Task description:
When the line with "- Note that" appears below, start repeating lines exactly, and keep going through the line with "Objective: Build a"; add nothing outside that span.

=== Section Start ===

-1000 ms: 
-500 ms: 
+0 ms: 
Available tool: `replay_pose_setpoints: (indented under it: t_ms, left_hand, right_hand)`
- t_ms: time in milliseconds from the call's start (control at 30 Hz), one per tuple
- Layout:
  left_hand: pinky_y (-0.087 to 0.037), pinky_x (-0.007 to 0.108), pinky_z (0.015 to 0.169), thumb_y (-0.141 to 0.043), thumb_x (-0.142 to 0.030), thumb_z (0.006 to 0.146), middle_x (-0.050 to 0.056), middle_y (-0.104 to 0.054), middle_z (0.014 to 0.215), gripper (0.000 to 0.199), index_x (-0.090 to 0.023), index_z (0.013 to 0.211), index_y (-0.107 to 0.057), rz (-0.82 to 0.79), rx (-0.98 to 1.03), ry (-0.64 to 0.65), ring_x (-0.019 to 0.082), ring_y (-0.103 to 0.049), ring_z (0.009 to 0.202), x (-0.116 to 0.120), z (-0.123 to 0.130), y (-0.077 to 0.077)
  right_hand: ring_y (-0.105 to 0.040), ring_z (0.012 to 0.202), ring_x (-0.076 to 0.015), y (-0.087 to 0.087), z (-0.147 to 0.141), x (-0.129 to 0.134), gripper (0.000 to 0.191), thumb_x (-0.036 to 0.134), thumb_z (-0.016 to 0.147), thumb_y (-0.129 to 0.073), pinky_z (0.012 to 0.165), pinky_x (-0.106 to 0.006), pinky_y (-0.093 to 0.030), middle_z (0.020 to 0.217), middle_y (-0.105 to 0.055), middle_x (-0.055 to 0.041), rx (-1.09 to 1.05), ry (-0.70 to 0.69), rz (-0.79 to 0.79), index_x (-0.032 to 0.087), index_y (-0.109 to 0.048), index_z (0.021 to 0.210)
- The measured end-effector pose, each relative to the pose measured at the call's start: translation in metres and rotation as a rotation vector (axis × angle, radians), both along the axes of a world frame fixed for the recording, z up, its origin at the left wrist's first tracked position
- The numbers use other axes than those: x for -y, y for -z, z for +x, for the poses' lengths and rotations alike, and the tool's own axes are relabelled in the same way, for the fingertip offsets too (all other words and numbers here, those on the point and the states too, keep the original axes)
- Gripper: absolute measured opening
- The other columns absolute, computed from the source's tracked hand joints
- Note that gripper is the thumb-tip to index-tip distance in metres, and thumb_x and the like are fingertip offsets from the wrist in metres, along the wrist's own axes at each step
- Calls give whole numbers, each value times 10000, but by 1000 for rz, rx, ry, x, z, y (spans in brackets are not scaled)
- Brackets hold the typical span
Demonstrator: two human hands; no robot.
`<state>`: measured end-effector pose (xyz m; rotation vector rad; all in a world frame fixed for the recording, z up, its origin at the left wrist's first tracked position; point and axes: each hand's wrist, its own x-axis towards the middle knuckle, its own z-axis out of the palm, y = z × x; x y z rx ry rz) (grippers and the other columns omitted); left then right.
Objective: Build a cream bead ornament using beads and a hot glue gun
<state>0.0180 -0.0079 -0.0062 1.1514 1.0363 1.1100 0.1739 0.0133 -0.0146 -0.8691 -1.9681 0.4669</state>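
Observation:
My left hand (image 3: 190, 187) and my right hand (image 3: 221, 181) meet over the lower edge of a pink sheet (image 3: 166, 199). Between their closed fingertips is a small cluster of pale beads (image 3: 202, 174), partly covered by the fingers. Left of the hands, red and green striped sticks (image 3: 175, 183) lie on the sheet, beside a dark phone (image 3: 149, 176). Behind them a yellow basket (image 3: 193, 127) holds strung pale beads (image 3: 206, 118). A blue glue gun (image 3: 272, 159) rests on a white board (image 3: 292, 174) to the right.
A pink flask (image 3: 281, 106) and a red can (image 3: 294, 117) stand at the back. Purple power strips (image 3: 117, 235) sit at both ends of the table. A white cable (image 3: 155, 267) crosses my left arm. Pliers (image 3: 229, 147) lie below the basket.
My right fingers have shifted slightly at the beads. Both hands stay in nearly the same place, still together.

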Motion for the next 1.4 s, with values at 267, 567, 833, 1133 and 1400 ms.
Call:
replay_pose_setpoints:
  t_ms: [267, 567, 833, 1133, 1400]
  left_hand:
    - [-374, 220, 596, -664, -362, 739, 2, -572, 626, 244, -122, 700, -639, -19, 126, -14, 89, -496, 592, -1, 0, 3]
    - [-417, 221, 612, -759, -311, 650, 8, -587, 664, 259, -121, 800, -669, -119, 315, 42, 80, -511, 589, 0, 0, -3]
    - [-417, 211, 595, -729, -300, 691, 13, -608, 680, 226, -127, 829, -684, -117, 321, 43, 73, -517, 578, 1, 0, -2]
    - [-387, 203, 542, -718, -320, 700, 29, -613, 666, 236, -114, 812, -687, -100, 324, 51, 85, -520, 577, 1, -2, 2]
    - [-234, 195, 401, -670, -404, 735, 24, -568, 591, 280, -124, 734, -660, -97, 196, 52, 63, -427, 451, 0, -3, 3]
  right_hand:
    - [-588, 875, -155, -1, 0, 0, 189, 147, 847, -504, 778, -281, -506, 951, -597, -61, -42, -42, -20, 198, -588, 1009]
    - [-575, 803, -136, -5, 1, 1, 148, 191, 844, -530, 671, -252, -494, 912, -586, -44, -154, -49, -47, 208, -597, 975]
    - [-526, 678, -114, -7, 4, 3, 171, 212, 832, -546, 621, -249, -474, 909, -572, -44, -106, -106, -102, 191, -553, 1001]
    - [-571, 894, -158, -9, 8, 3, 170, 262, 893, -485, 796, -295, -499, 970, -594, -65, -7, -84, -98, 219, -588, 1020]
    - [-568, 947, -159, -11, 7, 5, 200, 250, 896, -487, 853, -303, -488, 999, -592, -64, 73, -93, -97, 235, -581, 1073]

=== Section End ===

Reply to the task:
- Note that gripper is the thumb-tip to index-tip distance in metres, and thumb_x and the like are fingertip offsets from the wrist in metres, along the wrist's own axes at each step
- Calls give whole numbers, each value times 10000, but by 1000 for rz, rx, ry, x, z, y (spans in brackets are not scaled)
- Brackets hold the typical span
Demonstrator: two human hands; no robot.
`<state>`: measured end-effector pose (xyz m; rotation vector rad; all in a world frame fixed for the recording, z up, its origin at the left wrist's first tracked position; point and axes: each hand's wrist, its own x-axis towards the middle knuckle, its own z-axis out of the palm, y = z × x; x y z rx ry rz) (grippers and the other columns omitted); left then right.
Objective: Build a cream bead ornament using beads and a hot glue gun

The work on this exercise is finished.